[YOUR GOAL] Copy out, exactly, the first line of the entries below and every line after it through the one containing "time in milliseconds".

---- INFORMATION GIVEN

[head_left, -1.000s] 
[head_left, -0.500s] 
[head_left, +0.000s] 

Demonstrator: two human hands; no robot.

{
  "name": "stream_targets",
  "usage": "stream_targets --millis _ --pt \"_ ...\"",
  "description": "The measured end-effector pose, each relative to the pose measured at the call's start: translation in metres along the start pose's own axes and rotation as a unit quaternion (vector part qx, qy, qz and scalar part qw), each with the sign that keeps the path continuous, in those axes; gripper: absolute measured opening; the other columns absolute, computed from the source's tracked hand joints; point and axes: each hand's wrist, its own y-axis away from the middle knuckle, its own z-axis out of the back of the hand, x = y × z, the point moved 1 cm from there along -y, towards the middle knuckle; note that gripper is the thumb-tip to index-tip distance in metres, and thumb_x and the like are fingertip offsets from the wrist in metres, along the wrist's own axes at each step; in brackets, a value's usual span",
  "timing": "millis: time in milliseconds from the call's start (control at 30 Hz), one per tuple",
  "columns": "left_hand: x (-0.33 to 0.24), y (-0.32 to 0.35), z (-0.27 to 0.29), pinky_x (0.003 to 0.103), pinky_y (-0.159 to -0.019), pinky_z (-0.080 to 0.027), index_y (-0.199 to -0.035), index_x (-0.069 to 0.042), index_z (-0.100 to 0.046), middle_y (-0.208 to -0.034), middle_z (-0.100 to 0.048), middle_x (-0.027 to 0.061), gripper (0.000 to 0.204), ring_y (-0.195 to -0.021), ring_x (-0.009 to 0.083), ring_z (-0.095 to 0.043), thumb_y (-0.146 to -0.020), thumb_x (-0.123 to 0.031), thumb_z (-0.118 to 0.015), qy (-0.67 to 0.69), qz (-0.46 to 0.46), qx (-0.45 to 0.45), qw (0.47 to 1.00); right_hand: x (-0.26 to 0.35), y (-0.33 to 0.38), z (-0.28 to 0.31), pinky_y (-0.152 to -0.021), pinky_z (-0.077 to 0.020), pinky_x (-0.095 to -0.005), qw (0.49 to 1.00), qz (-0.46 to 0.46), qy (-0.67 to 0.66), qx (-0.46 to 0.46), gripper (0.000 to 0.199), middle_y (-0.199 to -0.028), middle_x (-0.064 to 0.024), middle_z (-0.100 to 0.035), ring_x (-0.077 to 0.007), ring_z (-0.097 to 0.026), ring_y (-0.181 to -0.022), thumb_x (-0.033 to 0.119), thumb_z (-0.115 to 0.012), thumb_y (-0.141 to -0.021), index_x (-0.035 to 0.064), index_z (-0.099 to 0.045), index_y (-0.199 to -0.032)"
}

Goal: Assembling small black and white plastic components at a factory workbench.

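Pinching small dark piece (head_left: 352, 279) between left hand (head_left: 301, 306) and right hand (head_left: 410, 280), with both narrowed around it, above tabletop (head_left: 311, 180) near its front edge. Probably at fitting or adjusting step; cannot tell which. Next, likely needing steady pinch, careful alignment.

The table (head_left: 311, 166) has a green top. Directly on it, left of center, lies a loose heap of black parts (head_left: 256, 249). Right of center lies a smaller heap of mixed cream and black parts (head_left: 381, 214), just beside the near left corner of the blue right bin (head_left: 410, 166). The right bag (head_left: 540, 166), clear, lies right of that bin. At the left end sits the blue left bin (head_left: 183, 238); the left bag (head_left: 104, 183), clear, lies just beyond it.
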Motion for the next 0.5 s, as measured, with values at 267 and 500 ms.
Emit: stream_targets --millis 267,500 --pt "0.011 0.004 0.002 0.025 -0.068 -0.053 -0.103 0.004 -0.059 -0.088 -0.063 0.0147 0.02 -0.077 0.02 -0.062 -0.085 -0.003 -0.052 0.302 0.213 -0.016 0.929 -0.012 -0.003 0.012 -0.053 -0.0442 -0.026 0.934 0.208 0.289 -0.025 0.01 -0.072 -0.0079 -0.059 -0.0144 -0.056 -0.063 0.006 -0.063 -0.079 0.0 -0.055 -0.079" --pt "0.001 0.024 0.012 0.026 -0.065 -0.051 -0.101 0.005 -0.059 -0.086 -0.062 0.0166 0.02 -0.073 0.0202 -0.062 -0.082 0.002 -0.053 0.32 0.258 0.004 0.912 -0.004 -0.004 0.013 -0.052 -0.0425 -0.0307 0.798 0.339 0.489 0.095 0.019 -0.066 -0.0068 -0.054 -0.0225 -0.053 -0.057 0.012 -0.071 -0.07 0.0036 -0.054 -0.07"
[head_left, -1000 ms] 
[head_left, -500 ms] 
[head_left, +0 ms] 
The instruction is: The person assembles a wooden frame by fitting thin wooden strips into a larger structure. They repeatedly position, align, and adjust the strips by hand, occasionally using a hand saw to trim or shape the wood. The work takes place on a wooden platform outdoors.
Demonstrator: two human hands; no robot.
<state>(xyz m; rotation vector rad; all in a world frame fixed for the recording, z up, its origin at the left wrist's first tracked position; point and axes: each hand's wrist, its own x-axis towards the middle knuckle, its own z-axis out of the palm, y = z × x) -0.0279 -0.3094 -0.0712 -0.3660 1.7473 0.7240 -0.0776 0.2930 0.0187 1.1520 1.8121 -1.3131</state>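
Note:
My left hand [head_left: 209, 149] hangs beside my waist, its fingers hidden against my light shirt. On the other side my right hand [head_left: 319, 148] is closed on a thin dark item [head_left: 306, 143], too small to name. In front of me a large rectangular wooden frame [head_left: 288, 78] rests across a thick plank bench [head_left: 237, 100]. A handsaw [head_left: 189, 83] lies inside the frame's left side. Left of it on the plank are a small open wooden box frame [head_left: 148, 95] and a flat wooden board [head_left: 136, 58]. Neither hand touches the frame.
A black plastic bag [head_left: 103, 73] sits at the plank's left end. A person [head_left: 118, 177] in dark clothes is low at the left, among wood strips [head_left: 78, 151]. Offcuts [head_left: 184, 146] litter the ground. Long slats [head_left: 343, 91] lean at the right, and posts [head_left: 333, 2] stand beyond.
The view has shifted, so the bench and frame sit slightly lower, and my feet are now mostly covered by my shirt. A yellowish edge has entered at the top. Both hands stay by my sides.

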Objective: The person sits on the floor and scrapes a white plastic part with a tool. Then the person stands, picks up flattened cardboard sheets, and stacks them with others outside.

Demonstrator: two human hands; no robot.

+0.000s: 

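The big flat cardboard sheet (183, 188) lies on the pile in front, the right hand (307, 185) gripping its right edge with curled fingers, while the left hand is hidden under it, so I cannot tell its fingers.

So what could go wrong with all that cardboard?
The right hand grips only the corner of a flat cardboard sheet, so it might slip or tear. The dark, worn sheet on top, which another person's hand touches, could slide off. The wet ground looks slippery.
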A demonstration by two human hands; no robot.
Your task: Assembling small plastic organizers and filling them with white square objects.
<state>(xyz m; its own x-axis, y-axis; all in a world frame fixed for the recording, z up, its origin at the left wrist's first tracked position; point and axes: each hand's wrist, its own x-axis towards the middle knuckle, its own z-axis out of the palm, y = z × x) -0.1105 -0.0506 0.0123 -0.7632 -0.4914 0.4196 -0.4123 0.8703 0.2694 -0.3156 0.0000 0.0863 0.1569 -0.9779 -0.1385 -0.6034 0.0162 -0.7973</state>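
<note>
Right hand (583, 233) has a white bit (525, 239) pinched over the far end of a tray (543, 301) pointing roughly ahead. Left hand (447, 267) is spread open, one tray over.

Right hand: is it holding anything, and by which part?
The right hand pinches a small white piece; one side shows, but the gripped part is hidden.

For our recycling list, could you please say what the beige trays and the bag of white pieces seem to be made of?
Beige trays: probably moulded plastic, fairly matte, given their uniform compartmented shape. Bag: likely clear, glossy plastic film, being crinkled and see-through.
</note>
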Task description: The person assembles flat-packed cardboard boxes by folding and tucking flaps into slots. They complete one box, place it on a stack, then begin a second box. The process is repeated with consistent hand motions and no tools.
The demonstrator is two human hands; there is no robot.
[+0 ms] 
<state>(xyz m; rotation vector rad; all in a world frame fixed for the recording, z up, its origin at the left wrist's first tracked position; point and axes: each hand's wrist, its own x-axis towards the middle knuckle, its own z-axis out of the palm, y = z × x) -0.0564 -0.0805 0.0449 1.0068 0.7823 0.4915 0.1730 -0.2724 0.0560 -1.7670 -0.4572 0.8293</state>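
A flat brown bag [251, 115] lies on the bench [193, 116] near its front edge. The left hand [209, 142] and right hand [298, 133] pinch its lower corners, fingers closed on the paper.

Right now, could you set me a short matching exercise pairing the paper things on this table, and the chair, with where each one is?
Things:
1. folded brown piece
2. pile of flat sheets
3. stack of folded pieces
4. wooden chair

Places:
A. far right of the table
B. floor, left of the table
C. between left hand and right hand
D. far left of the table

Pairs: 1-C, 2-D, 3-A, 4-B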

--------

[TASK OUTPUT]
[head_left, -1.000s] 
[head_left, -0.500s] 
[head_left, +0.000s] 

Demonstrator: two human hands; no robot.

{
  "name": "stream_targets",
  "usage": "stream_targets --millis _ --pt \"_ ...\"",
  "description": "The measured end-effector pose, each relative to the pose measured at the call's start: translation in metres along the start pose's own axes and rotation as a unit quaternion (vector part qx, qy, qz and scalar part qw), each with the sign that keeps the path continuous, in those axes; gripper: absolute measured opening; the other columns absolute, computed from the source's tracked hand joints; point and axes: each hand's wrist, its own y-axis away from the middle knuckle, its own z-axis out of the back of the hand, x = y × z, the point moved 1 cm from there along -y, towards the middle knuckle; note that gripper is the thumb-tip to index-tip distance in metres, and thumb_x and the like are fingertip offsets from the wrist in metres, along the wrist's own axes at each step; in brackets, a value's usual span",
  "timing": "millis: time in milliseconds from the call's start (control at 30 Hz), one per tuple",

What came before is the complete response.